Thousands of UK start-ups and sole traders based in shared office environments similar to WeWork are facing a potential surge in business rates bills following recent changes to small business rate relief (SBRR) eligibility. The Federation of Small Businesses (FSB) has raised serious concerns that the reforms, prompted by a legal ruling, could force many small firms to close as they lose critical tax relief that previously kept their costs manageable.

SBRR provides a vital discount or exemption on business rates for small firms, sometimes reducing their annual bills to zero. However, the Valuation Office Agency (VOA) has begun disqualifying tenants in shared office spaces from this relief. This follows a court decision that ruled individual rooms in barristers' chambers are not eligible for SBRR, setting a precedent affecting similar shared environments. For example, a sole trader renting a desk within a large shared office building averaging a rateable value near £230,000 may previously have been treated as occupying a small portion below the £12,000 threshold for relief. Under the new approach, those tenants might face bills upwards of £5,700 annually, the FSB estimates. This shift could impact approximately 150,000 businesses whose operations are based in co-working spaces, including some in food halls and market areas, with a broader VOA review expected soon.

The FSB’s policy chair, Tina McKenzie, emphasised to The Daily Mail that this “creeping change” threatens to limit growth opportunities for small enterprises and called for urgent government action to ensure shared-space tenants remain eligible for relief. She urged for a fairer business rates framework that supports vibrant high streets and the many start-ups relying on flexible workspace.

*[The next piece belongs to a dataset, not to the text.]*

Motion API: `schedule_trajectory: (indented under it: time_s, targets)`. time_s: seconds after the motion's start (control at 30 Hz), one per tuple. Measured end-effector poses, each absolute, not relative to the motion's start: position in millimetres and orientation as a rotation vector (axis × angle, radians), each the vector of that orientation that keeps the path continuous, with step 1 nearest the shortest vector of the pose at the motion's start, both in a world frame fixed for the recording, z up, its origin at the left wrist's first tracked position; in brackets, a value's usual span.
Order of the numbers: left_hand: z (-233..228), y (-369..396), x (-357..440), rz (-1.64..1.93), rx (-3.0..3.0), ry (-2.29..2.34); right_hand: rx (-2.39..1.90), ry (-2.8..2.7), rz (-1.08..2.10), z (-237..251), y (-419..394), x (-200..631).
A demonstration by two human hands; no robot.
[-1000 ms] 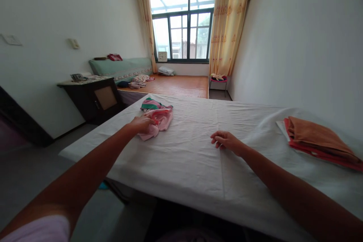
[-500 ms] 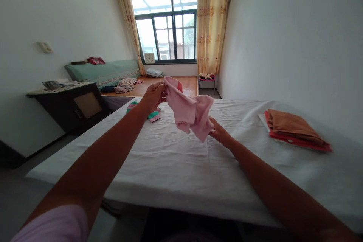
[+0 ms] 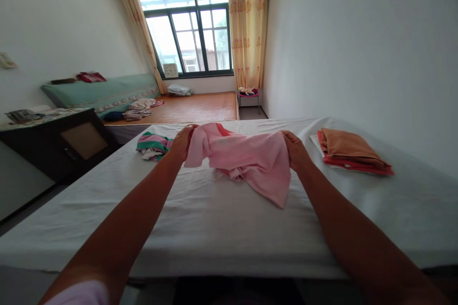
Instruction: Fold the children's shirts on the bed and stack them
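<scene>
Both the left hand [image 3: 181, 143] and right hand [image 3: 295, 150] were clamped on a pink garment [image 3: 246, 160] above the white-sheeted bed [image 3: 222, 219], a curtained window [image 3: 193, 33] lighting the room beyond.

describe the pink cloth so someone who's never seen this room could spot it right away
Start at the white-sheeted bed that fills the foreground. Above its middle, the left hand and right hand hold up the pink cloth by its top edge. It is plain pale pink and off the sheet, unlike the striped green-and-pink garment lying to its left and the folded orange stack to its right.
</scene>
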State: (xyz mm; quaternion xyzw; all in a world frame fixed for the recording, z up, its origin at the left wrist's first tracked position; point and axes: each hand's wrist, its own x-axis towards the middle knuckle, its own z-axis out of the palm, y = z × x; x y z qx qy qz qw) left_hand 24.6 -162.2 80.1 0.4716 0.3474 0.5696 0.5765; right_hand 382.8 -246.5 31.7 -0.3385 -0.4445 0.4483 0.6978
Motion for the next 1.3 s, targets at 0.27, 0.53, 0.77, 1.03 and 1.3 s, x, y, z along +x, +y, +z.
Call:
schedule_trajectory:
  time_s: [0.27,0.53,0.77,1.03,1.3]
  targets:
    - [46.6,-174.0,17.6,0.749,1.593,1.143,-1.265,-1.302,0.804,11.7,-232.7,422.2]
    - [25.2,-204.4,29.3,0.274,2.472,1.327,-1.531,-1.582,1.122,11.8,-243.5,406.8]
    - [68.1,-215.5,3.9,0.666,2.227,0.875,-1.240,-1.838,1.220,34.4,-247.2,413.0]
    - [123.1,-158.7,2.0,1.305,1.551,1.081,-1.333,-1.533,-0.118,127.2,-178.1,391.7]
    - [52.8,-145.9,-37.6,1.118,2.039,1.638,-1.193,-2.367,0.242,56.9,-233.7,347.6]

These developments come amid broader tensions surrounding business rates across the UK, with Chancellor Jeremy Hunt preparing to abolish some Covid-era rate reliefs for the retail, hospitality, and leisure sectors. He is also expected to introduce reforms that would increase charges for larger shops while easing the burden on smaller firms, a plan that has sparked debate among business groups.

Meanwhile, the shared office sector remains vibrant but evolving. Workspace, a major London-based provider of flexible office space, is responding to rising demand for smaller units by subdividing larger spaces, mainly targeting small- and medium-sized businesses and entrepreneurs. This trend reflects a shift toward more adaptable work environments following changing business needs.

WeWork, the pioneer of large-scale shared office spaces, is also reshaping its footprint. After its well-publicized financial difficulties in the US, the company has focused on renovating and refreshing its UK portfolio of around 40 sites. It aims to cater specifically to small and midsized businesses, signalling an intent to sustain growth by aligning its offerings with market demands. This repositioning follows the company’s completion of complex lease renegotiations to concentrate on high-quality, high-performing locations across London and other UK cities.

Controversy has also surrounded WeWork’s approach to business rates relief claims. The company reportedly classifies its properties into multiple individual hereditaments to maximise eligibility for relief on behalf of tenants and empty spaces. This practice has raised questions about the transparency and fairness of passing on tax benefits to small businesses occupying these flexible spaces.

In light of these challenges and market shifts, the government has announced an expansion of the small business rate support scheme. An additional £600 million fund has been introduced to provide grants to businesses in shared offices with rateable values under £15,000, and to certain retail, leisure, and hospitality businesses with values up to £51,000. This move attempts to plug the gaps left by earlier VOA assessments that excluded many shared-space tenants from relief.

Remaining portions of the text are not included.